The Waiting Room

My young daughter had caught a cold, or, heaven forbid the flu, and I was waiting with her in the pediatrician's 'sick' waiting room. As my little girl sat quietly huddled on my lap, sucking her thumb and taking what comfort she could from my embrace, I had nothing else to do but notice the only other people in the room.

The little boy, probably about three years old, had a tousled mop of dark brown hair that matched his father's. He squirmed in his seat, obviously miserable from whatever had brought him to the pediatrician's office. The man tried to calm the youngster by distracting him with a book and with various toys on the nearby table, but the little guy was having none of it.
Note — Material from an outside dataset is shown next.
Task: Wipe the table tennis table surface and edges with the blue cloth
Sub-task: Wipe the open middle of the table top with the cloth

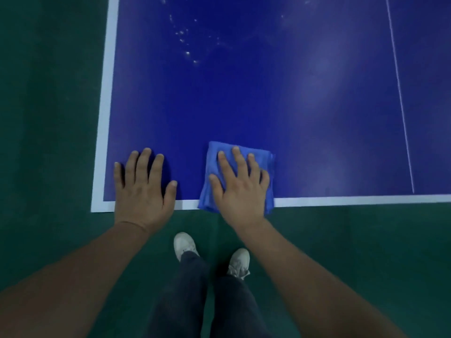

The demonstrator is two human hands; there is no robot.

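Nearest, my left hand (144,184) lies flat and released on the table tennis table (244,93) beside its corner, likely bracing my lean. My right hand (240,189), fingers straight and spread, presses the folded blue cloth (207,198) onto the near white edge line (341,200), lapping over the rim. Farther off, pale specks (188,53) suggest much wiping is left.

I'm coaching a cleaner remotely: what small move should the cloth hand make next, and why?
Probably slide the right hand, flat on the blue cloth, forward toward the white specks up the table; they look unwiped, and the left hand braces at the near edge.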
He turned away from his father and started sobbing in earnest.

Just then, another little boy, maybe three or four years older, bounded back from the bathroom, crawled up next to the miserable toddler, and said, "Aw Sammy, are you still sad?"

The effect was immediate. The sobbing youngster turned toward his brother, who pulled him into a big hug and kissed his hair.

"Tummy hurts, Dean," the younger brother whined. It was the first time I'd heard the little one talk.

"Well, of course, silly," the older boy admonished. "That's what ya get for putting chocolate ice-cream on your baskettios."

"Dean," the father interrupted, "You know Spaghettios wouldn't give him the fever he has. It's probably the flu bug."

"I has bugs?" The toddler seemed alarmed.

"No Sammy. It's the skettios." The boy had as officious a tone as anyone I'd ever heard, especially for one so young, but the little boy seemed comforted and curled into his brother's arms even more. "The doctor will give you some medicine and your tummy will feel all better."

"P'omise, Dean?"

"Promise, Sammy!" The younger boy's entire disposition quieted and though he obviously still felt bad, he had completely ceased worrying, as if his big brother had wielded some magic wand and made everything okay.

The father just sat back and watched, seemingly as awed by the sight as I was. I had never seen two siblings as close as these two…as interdependent. I had never seen such an obviously ill little boy quiet so quickly and completely at just a verbal reassurance…especially a reassurance from another child.

Around that time, the nurse called my daughter's name and we left the scene in the waiting room behind. The boys and their father were gone by the time we got out, no doubt back with the doctor, and we never saw them again. I remember hoping that the two boys always stayed that close as they grew. It would be nice for them to have someone they could depend on that completely through whatever life brought their way. I wished them happiness as I bundled my daughter into the car, slipped behind the steering wheel, and drove off, back to my own life.